__Data below__
**********
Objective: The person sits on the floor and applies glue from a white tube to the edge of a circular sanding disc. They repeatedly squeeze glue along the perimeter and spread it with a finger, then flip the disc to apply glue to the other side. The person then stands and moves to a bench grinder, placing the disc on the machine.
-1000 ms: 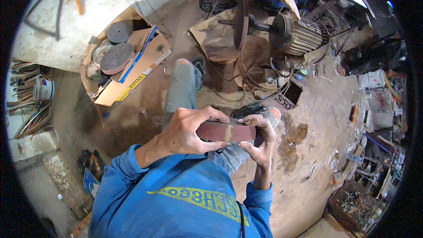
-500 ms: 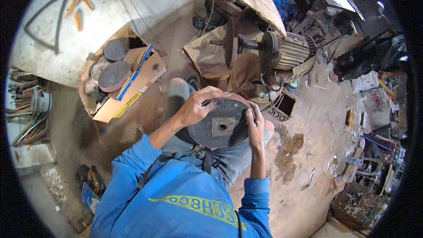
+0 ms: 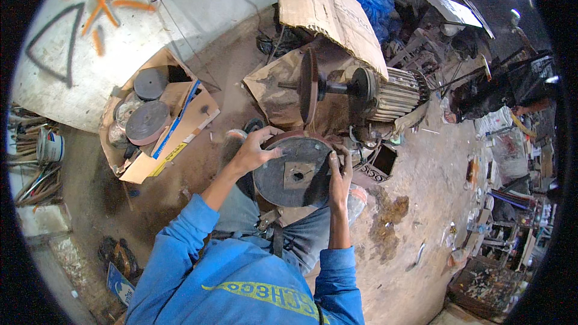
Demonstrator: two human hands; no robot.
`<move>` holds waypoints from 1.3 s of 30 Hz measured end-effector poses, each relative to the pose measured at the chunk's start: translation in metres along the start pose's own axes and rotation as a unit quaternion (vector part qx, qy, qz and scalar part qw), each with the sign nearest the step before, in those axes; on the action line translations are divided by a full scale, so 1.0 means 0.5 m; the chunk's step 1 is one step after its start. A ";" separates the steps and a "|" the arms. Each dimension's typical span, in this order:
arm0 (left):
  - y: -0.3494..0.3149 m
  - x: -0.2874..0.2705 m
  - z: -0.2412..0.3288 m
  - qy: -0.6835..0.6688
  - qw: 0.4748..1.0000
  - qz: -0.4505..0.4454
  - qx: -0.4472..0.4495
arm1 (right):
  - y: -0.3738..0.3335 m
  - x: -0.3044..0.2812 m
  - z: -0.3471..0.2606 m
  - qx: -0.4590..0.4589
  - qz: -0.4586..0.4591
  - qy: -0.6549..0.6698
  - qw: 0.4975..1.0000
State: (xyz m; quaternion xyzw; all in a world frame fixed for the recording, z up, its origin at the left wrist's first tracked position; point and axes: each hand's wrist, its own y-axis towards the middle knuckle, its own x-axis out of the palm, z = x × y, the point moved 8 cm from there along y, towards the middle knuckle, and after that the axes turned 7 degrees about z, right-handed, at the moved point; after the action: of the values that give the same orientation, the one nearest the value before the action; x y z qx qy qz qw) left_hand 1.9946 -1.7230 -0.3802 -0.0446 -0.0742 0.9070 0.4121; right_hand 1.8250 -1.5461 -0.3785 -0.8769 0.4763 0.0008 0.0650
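Observation:
Between my two hands is a round dark grey sanding wheel [image 3: 272,179] with a reddish-brown rim. A square plate [image 3: 293,176] with a hole in it sits at its middle. My left hand [image 3: 257,149] grips the wheel's upper left edge, thumb on the face and fingers over the rim. On the right edge, my right hand [image 3: 341,167] is closed around the rim, its thumb on the face. The wheel is over my lap, its face turned up toward me. Just beyond it, another disc [image 3: 308,87] stands upright on the shaft of a ribbed electric motor [image 3: 398,95].
A cardboard box [image 3: 195,113] at the left holds several round wheels [image 3: 148,121]. A cardboard sheet [image 3: 328,6] leans over the motor. A white bucket [image 3: 50,145] stands at the far left. Tools and scrap [image 3: 503,222] clutter the right side, where a person's hand [image 3: 533,107] also shows.
The wheel has tipped so more of its face shows, and it sits slightly lower beneath the upright disc. My left fingers have shifted along the rim. The whole view has moved a little.

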 end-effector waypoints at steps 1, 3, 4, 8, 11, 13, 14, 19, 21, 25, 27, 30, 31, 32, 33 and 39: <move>0.001 0.001 0.002 -0.010 1.000 -0.005 0.002 | 0.002 0.002 -0.003 0.003 0.001 0.000 1.000; 0.003 -0.002 0.008 -0.012 1.000 -0.003 0.010 | 0.007 0.007 -0.012 0.007 0.001 -0.001 1.000; 0.006 -0.005 0.011 -0.004 1.000 0.004 0.018 | 0.010 0.008 -0.016 0.007 0.005 -0.010 1.000; 0.020 -0.009 0.011 0.029 0.999 0.011 0.026 | 0.024 0.009 -0.029 0.009 0.018 -0.043 0.999; 0.030 -0.012 -0.004 0.029 0.999 0.027 0.004 | 0.032 0.008 -0.031 -0.004 0.022 -0.054 0.998; 0.033 -0.013 -0.009 0.041 0.998 0.037 0.010 | 0.035 0.008 -0.028 -0.012 0.021 -0.060 0.998; 0.034 -0.014 -0.009 0.045 0.998 0.047 0.021 | 0.036 0.008 -0.025 -0.012 0.017 -0.061 0.998; 0.038 -0.018 -0.028 0.037 0.998 0.057 -0.007 | 0.045 0.010 0.000 0.019 0.010 -0.037 0.999; 0.040 -0.017 -0.032 0.049 0.998 0.044 -0.019 | 0.049 0.013 0.003 0.019 0.007 -0.038 0.999; 0.038 -0.017 -0.030 0.020 0.999 0.033 -0.007 | 0.049 0.011 0.000 -0.001 0.006 -0.027 1.000; 0.035 -0.014 -0.029 -0.012 1.000 0.026 0.010 | 0.045 0.010 0.003 0.006 0.001 -0.015 1.000; 0.034 -0.010 -0.035 -0.058 0.998 0.019 0.023 | 0.045 0.008 -0.009 -0.017 0.005 -0.028 0.999; 0.037 -0.009 -0.039 -0.052 0.998 0.021 0.022 | 0.045 0.012 -0.016 -0.023 0.000 -0.023 0.999; 0.040 -0.011 -0.041 -0.043 0.999 0.024 0.023 | 0.046 0.014 -0.022 -0.024 -0.001 -0.026 0.999; 0.042 -0.011 -0.045 -0.036 0.999 0.022 0.008 | 0.045 0.014 -0.026 -0.013 0.004 -0.042 0.999; -0.019 0.000 0.066 -0.031 0.995 -0.060 0.080 | -0.042 -0.022 -0.121 -0.146 0.016 -0.041 0.988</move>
State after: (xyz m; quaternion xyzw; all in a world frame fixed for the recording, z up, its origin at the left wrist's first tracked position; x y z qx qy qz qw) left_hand 1.9970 -1.7201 -0.3459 0.0207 -0.0170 0.8847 0.4653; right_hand 1.8329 -1.5325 -0.3152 -0.8684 0.4821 0.1078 -0.0441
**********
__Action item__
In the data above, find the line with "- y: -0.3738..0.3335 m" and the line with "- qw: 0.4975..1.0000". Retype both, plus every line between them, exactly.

__Task result__
  - y: -0.3738..0.3335 m
  - x: -0.3044..0.2812 m
  - z: -0.3471..0.2606 m
  - qx: -0.4590..0.4589
  - qz: -0.4586..0.4591
  - qy: -0.6549..0.6698
  - qw: 0.4975..1.0000

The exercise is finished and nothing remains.